(Recasts, adds detail on causes of decline, context)
SANTIAGO May 30 Chile reported an unexpectedly
low wine harvest in April, contributing to the country's weakest
industrial output reading in nearly three years, according to
government data published Tuesday.
Chilean manufacturing production fell 7.5
percent in April from a year earlier, significantly
underperforming market expectations, with a Reuters poll
forecasting a 1.5 percent decline.
It was the biggest year-on-year decrease since August 2014.
Calendar effects - there were three fewer working days than
a year ago - took their toll, but the statistics institute INE
also cited lower wine production due to a shortened harvest and
falling demand, with weather conditions also affecting some
fruit and vegetable output.
A torrid southern hemisphere summer forced the wine harvest
in Chile to begin earlier than usual, although wine-growers to
date have said they did not expect that to affect volumes.
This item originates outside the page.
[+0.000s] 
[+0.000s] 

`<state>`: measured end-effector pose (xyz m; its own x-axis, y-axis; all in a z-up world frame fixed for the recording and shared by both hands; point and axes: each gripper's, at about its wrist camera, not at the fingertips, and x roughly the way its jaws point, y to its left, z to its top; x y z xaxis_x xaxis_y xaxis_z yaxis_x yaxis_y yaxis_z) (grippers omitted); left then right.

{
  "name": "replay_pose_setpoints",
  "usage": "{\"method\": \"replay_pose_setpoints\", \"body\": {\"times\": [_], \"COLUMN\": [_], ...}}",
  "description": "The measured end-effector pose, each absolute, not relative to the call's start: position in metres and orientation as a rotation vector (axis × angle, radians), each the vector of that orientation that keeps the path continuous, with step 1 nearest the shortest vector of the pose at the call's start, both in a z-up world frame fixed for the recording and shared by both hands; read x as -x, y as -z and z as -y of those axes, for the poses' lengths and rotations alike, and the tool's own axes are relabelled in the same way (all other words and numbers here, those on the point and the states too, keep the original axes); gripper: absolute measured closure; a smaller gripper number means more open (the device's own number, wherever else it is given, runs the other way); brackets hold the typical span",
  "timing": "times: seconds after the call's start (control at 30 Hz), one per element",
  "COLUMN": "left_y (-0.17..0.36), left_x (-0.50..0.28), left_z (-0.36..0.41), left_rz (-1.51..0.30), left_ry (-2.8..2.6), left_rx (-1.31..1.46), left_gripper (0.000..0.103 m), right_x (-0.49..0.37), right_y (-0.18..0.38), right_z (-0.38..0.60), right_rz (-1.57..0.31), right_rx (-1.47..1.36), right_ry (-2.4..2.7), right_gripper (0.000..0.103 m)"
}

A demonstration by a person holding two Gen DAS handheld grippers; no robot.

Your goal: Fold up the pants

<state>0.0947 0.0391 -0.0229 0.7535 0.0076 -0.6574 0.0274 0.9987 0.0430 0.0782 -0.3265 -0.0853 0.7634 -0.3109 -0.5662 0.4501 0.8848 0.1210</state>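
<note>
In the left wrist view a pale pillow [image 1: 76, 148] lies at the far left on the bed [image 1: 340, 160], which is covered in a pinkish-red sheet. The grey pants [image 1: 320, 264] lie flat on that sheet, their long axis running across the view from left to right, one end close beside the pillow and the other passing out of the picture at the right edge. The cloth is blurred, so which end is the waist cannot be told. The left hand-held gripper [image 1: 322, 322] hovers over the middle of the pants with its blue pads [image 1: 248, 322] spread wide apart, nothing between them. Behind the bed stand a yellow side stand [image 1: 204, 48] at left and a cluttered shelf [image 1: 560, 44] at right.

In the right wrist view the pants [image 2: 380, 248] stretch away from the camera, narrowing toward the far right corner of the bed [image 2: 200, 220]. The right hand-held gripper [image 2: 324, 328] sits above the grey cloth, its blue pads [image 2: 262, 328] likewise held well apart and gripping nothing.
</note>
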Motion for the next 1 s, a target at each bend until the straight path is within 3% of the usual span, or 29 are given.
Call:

A competitive market and falling demand in Britain due to a
weaker pound have also hurt Chilean wine exports.
Copper makes up over half of Chile's export earnings, but
the South American country is also an important producer of
wine, fruit, salmon and paper.
Copper production fell 1.8 percent year-on-year, INE also
reported on Tuesday, as the giant Escondida mine slowly ramped
back up output after a strike in February and March.